A while back we got into a conversation with Joe Day, who along with his wife Janice, run the Tsakurshovi Trading Post on Second Mesa of the Hopi reservation.
He chided us for driving too much and not stopping often enough as he dug out a map of Indian Country and proceeded to mark routes to treasures we never knew existed. Ever since we've been planning how we could break up these trips into doable time frames. The time has come for the first of what we hope will be many.
We've long been interested in the ancient ones, the art and the culture of those known as the Anasazi who have, for reasons yet unknown, totally disappeared. I even consider myself an honorary Anasazi having earned it on a hike to Petroglyph Point in Mesa Verde.
You see, I'm not the most graceful of individuals and I have an unabated fear of falling. I am also game for just about anything Hub suggests so I slipped and slid on the trail to the petroglyphs. Mostly downhill it wasn't bad. I hadn't reckoned on how we'd get out. Retracing our steps wasn't the most appealing thought so we decided to just complete the loop back to the top of the mesa. What I hadn't counted on was having to climb out. Literally. On a hand and toe hold trail up the side of the cliff. I looked at Hub helplessly.
"I can't do this!" "Sure you can. I'll be right behind you to catch you if you slip." Wonderful. Then we'll both be dead.
With a deep breath and wobbly resolve I slowly but surely made it to the top.
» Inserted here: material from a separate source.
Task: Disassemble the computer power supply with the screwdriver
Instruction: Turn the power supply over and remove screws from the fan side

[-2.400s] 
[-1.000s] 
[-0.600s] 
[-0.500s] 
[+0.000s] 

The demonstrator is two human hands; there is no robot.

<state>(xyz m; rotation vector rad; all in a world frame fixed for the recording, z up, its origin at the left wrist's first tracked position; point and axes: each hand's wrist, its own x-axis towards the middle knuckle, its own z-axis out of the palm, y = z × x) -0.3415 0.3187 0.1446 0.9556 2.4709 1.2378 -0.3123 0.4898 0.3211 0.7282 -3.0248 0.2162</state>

I breathed a huge sigh of relief as Hub joined me and we began the trek on what was a nice flat trail along the edge of the cliff. All went well until we reached an outcropping of rock. The trail ended. It commenced on the other side. I was deflated and scared witless. There was no way I could step around that outcropping with no more than blind faith.
"I'll go first and tell you where to put your foot," Hub assured me. Terrific. Should I face out or in? You know, I don't remember which I actually did. But do it I did.
"No wonder they've disappeared," I remember muttering. "They all fell off the bloody cliffs!"
The rest was smooth sailing. Walking. Whatever. When our trek was over for good I proclaimed myself an honorary Anasazi for having conquered my fears and survived. I consider it one of the greatest accomplishments of my life.
Enter the politically correct who we all know have invaded academia. In their infinite wisdom they've decided the word Anasazi is pejorative, just like Eskimo and Indian. Spare me. At least the Eskimos and Indians are still around!
To the Navajo the name means "ancient enemies" or "enemies of our ancestors". That may well be true, but so what? They're all dead! Do the Navajo even care? But the academics do and have decided on "Ancestral Puebloans".
Nope. It just doesn't sound the same. I am not an honorary "ancient enemy" nor am I an honorary "Ancestral Puebloan." I am and always will be an honorary Anasazi. Pejorative or not, the name has pizzaz!